CAT/C/65/DR/756/2016
Commentaires du requérant sur les observations de l’État partie
5.1
Dans ses commentaires datés du 2 octobre 2017, le requérant cite de nombreux
rapports d’organisations non-gouvernementales selon lesquelles l’Inde connaît des violations
systématiques et flagrantes des droits de l’homme, ce qui constitue un motif sérieux de ne
pas l’expulser vers ce pays. Selon ces rapports, les conditions de détention dans les prisons
indiennes constituent une forme de torture et peuvent même entraîner la mort, et les policiers
jouissent souvent de l’impunité pour les abus commis.
5.2
Contrairement aux observations de l’État partie, les abus infligés par les agents de
police constituent des actes de torture au sens de la Convention. Ces derniers lui ont infligé
des souffrances physiques et mentales aigües en 2013, comme cela a été exposée dans la
plainte. Le requérant a été battu avec une telle force par les agents de police qu’au mois de
mars 2014, il ressentait encore de la douleur, tel qu’il ressort du rapport médical joint au
dossier. De plus, selon le même rapport, le requérant présente des symptômes de troubles
anxio-dépressifs qui seraient en lien avec les actes de torture qu’il a subis en Inde.
5.3
Après le départ du requérant d’Inde, la police s’est présentée à plusieurs reprises à sa
ferme familiale pour le rechercher. En mars 2017, le père du requérant a été arrêté par la
police, qui a essayé de lui soutirer des informations sur la localisation du requérant. Afin de
venir en aide à son père, le requérant a envoyé à la police des preuves pour établir qu’il avait
déposé une demande d’asile au Canada, et qu’il y réside actuellement. Puisque les autorités
indiennes savent à présent que le requérant a demandé l’asile à l’étranger, le risque qu’il
encourt en cas de retour en Inde est encore plus élevé. Il n’existe aucune possibilité pour le
requérant de se reloger ailleurs en Inde, car il aurait l’obligation de signaler sa présence
auprès des autorités locales et risque ainsi d’être persécuté et torturé partout dans le pays. Un
ami du requérant a été arrêté par la police indienne après son renvoi en Inde par le Canada,
au motif qu’il aurait utilisé un faux passeport pour quitter l’Inde3.
5.4
En réponse aux observations de l’État partie sur sa crédibilité, le requérant soumet que
ses allégations d’avoir subi des actes de torture en Inde sont véridiques et étayées par des
preuves, et que les imprécisions dans son récit devant les autorités internes sont attribuables
au fait qu’il était effrayé et bouleversé après son arrivée au Canada, et souffrait de problèmes
psychologiques ainsi que des conséquences du stress lié à sa fuite d’Inde et son arrivée dans
un pays inconnu.
5.5
En ce qui concerne le non-épuisement des voies de recours internes, le requérant
confirme que sa demande de résidence permanente au Canada fondée sur des motifs d’ordre
humanitaire est toujours en cours d’examen.
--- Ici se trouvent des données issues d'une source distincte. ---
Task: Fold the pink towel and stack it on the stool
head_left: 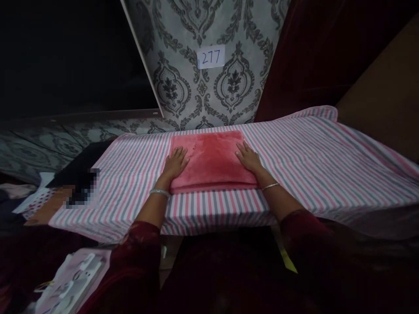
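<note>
A folded pink plush cloth (pixel 212 159) lies flat near the middle of a table covered by a striped tablecloth (pixel 294 161). Its front edge shows stacked layers. On its left edge rests my left hand (pixel 176 163), palm down with the fingers stretched out. My right hand (pixel 248 158) presses on the right edge in the same way, fingers spread. Neither hand grips the cloth. Both wrists wear bangles.
Behind the table is a patterned wall with a paper label (pixel 211 56) reading 277. A large dark screen (pixel 72 56) hangs at the left. Dark and brown items (pixel 52 205) sit by the table's left end. A white device (pixel 80 279) lies at the lower left.
</note>
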A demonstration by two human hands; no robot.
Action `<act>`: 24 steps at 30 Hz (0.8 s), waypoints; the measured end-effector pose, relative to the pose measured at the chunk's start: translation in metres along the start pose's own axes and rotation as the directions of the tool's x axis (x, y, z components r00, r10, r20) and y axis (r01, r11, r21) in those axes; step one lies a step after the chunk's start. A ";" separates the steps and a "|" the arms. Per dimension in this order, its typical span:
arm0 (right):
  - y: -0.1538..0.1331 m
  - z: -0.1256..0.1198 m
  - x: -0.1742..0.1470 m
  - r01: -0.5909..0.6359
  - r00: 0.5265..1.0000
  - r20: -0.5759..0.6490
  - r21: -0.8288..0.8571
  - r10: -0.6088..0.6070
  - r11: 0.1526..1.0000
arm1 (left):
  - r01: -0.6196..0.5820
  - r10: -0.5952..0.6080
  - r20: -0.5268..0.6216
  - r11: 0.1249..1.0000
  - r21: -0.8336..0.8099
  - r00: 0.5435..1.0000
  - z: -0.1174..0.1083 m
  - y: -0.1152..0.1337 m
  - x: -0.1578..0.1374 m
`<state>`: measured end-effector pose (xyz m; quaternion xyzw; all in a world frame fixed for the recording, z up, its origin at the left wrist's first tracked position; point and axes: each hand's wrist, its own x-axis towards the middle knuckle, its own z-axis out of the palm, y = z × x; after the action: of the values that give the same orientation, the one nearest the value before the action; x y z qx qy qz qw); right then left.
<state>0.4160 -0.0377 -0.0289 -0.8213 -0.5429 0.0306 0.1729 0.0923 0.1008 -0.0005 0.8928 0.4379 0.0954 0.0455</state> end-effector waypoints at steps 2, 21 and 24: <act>0.005 -0.001 0.000 0.010 1.000 0.022 0.046 -0.011 0.999 | -0.041 0.039 -0.026 0.998 -0.056 0.999 -0.001 -0.005 -0.001; 0.032 0.011 -0.114 0.404 0.906 -0.137 -0.001 -0.401 0.915 | -0.207 0.222 -0.179 0.973 0.097 0.959 0.002 -0.009 -0.126; 0.032 0.009 -0.114 0.386 0.911 -0.146 -0.027 -0.385 0.922 | -0.147 0.160 -0.156 0.985 0.090 0.975 0.001 -0.009 -0.129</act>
<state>0.3953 -0.1501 -0.0627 -0.6978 -0.6797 -0.0645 0.2165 0.0080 0.0040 -0.0197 0.9143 0.3732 0.1539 -0.0330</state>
Cependant, ces demandes sont rarement
accordées dans la pratique, n’ont pas d’effet suspensif sur le renvoi du demandeur, et ne
peuvent faire l’objet d’un appel en cas de rejet.
5.6
Le requérant affirme qu’il n’avait aucune intention d’induire le Comité en erreur au
sujet de la demande d’examen de risques avant renvoi, et que suite à un malentendu, son
ancien avocat a erronément déclaré que le requérant avait déposé une telle demande. Le
requérant a reçu le formulaire de la demande le 5 février 2016, et n’avait que 15 jours pour
la soumettre. De plus, il était détenu dans un centre d’immigration et ne pouvait bénéficier
du conseil d’un avocat et ne se rendait pas compte de l’urgence et l’importance de compléter
ladite demande dans les délais prévus. En outre, suite aux actes de torture qu’il avait subis, il
souffrait de troubles de concentration et de mémoire, et n’était pas en mesure de prendre des
décisions réfléchies en lien avec son dossier de demande d’asile. Le requérant a fourni un
rapport médical non daté, affirmant qu’il s’est présenté dans une clinique le 15 mars 2016 et
souffrait de problèmes de mémoire et de concentration. Pour ces raisons, le requérant n’avait
pas soumis de demande d’examen de risques avant renvoi en 2016. De plus, il n’est pas en
mesure de présenter ladite demande aujourd’hui, car il n’a pas reçu l’autorisation préalable
requise des autorités canadiennes. En tout état de cause, cette autorisation ne serait pas
octroyée, car le requérant fait l’objet d’une mesure de renvoi.
3
Le requérant cite The Tribune, « Hoshiarpur man booked for fraud, » 1 November 2016.